[Strade Bianche 2020] Strade gialle
Si potrebbe contarli uno per uno. Uno per ogni metro, dieci per ciascuna ruota passata davanti, cento per ogni ammiraglia. Granelli di polvere, sassolini, grumi di terra, ingredienti di una puntinatura che trasforma i corpi e i capelli. Le chiamano strade bianche perché così paiono le crete senesi tra le campagne, ma di bianco c'è ben poco: un manto di brecciolino grigio che la macina del tempo ha tramutato in purè giallastro. E nell'anno più strampalato, in cui la primavera arriva il primo agosto, le strade bianche sono soltanto gialle. Tutto è giallo. Gialle le strade e le campagne, perturbate soltanto da piccole isole verdi, giallo il sole che infierisce sul panorama e su chi lo attraversa.
Si sarebbe potuto contarli uno per uno, ma nell'incontrare i corridori i granelli di creta trovano un denso tappeto di sudore, accumulatosi sin da quando sono saliti sul palco da soli, introdotti da un presentatore senza pubblico, dal caldo e dal giallo del deserto. Ad abbracciarli lungo strade spopolate resta la boiacca della fatica, una patina di polvere impastata dal sudore che fa della meta da raggiungere non più una linea bianca, bensì una doccia. Uno sprint verso le mani che allungano una borraccia, anche se non ha i colori giusti. «¡Por favor! ¡Por favor!», gridano cicliste e ciclisti a ciascun rifornimento. Come rabdomanti accelerano verso ogni sorgente d'acqua, fino all'ultimo passaggio, alla città delle fonti.
Nel XIV secolo il governo di Siena, bisognoso di acqua, per soddisfare una città che cresceva in popolazione e commerci, costruì una rete di cunicoli tra le terre grigie. Quelle acque alimentano decine di "fonti" che ancora oggi si affacciano in giro per la città. A Siena è facile patire il caldo, ma impossibile soffrire la sete. Si dice che accostandosi in silenzio alle fonti di Siena, si riesca persino a sentirle parlare. E nella sua breve storia, questa corsa non era mai stata così silenziosa.

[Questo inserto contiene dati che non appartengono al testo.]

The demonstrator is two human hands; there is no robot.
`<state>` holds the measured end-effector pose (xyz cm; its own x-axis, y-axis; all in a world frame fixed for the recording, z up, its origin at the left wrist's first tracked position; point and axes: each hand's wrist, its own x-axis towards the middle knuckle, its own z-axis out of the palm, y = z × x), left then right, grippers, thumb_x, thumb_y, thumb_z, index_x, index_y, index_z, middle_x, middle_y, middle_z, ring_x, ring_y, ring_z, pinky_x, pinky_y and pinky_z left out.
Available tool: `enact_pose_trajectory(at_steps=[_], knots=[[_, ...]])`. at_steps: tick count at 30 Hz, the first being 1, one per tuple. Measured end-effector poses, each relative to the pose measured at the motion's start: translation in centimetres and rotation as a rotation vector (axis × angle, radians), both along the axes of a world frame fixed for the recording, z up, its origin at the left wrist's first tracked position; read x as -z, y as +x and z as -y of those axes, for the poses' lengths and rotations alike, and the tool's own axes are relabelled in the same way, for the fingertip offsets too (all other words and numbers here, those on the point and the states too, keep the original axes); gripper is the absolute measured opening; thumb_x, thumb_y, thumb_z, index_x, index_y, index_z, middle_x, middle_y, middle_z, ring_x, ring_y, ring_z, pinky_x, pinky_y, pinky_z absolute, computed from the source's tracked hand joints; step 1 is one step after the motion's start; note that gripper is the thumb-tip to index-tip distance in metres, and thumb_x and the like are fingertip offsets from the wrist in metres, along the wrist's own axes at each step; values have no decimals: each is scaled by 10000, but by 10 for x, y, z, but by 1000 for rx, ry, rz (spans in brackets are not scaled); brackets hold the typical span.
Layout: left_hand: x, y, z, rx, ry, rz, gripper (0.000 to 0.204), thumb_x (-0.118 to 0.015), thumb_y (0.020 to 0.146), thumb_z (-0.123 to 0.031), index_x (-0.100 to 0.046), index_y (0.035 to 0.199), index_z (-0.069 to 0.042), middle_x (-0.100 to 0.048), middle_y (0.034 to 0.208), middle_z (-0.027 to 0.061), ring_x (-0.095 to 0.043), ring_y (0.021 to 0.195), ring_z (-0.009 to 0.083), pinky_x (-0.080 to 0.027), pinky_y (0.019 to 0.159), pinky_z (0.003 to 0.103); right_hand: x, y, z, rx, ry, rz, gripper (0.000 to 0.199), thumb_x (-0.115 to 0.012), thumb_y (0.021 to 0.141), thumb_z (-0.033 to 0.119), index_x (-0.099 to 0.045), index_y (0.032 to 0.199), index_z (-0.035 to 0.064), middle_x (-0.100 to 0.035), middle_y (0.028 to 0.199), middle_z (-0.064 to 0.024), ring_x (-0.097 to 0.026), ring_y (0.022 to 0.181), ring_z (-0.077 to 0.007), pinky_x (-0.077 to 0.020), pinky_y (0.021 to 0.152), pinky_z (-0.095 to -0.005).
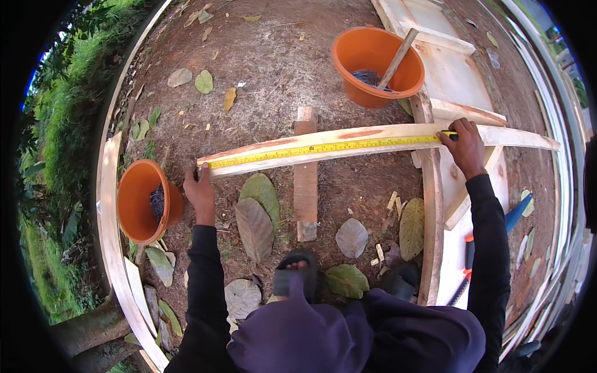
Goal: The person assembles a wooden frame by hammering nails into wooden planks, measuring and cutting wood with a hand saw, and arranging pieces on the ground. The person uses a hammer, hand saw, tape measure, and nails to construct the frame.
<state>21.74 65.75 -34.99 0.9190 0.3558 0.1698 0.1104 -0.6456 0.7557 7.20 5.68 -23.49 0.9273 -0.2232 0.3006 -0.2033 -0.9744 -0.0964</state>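
A long pale board (385,133) lies crosswise in front of me, resting on a short brown wood block (305,186) and on a wooden frame at the right. Along its face stretches a yellow tape measure (323,148). At the board's left end, the fingers of my left hand (200,194) close on the tape's end and the wood. My right hand (466,150) is closed around the yellow-and-black case end of the tape, over the board where it crosses the frame. The palm hides part of the case.
Orange buckets with dark nails stand at the left (149,205) and beyond the board (354,56); a wooden handle (398,59) leans in the far one. The wooden frame (432,230) runs along the right, with a black-and-orange handled tool (469,255) on it. Large leaves (255,230) litter the dirt.
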Motion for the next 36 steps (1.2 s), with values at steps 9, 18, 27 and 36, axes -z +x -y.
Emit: enact_pose_trajectory(at_steps=[9, 18, 27, 36], knots=[[-25, -6, 18, 13, -43, -108, 533, -722, 970, -280, -613, 1244, 164, -713, 1098, 235, -656, 989, 233, -503, 890, 378, -5, 3, 19, -14, 55, -93, 347, -806, 817, 333, -611, 850, 48, -614, 906, -80, -592, 926, -305, -508, 781, -466], [4, 0, 5, 2, -150, -49, 529, -716, 972, -288, -614, 1224, 165, -702, 1017, 193, -615, 903, 213, -498, 847, 381, -13, 5, 28, 24, 180, -276, 367, -768, 857, 396, -756, 1003, 59, -713, 989, -117, -695, 888, -306, -531, 805, -429], [28, 6, -10, 12, -131, 4, 511, -690, 994, -310, -616, 1187, 157, -694, 1061, 222, -626, 936, 245, -494, 872, 387, -7, 7, 30, 88, 177, -313, 461, -771, 819, 510, -780, 1019, 95, -726, 904, -146, -704, 885, -325, -540, 798, -442], [28, 7, -3, 26, -234, 3, 564, -679, 1005, -316, -568, 1289, 158, -666, 1091, 186, -613, 887, 191, -517, 772, 333, -7, 10, 26, 136, 138, -372, 496, -779, 802, 536, -780, 1048, 106, -739, 959, -129, -697, 948, -327, -539, 837, -448]])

Senza le urla di tifosi e suiveurs, Mavi Garcia prova ad indovinarne il richiamo già da 50 chilometri di distanza, ma quando giunge a Fontebranda vede l'acqua tramutarsi in arcobaleno, e Annemiek Van Vleuten completare la rimonta come un ultimo sorso. Lo racconterà la fonte domani, ancora nel silenzio. Come racconterà di quando il panorama le ha gettato addosso il giallo di Wout van Aert e della sua fretta d'arrivare: nel giorno in cui tutti corrono per sete, van Aert pedala per rivalsa. Risale sino al traguardo come un salmone controcorrente a celebrare con vezzo demoniaco una stagione che lo aveva respinto proprio quando era riuscito a rialzarsi. Un anno fa usciva dall'ospedale, oggi irrompe a Siena con un sorriso giallo in cui non si contano più ne' i granellini di polvere ne' le sofferenze: soltanto la gioia. La più dissetante.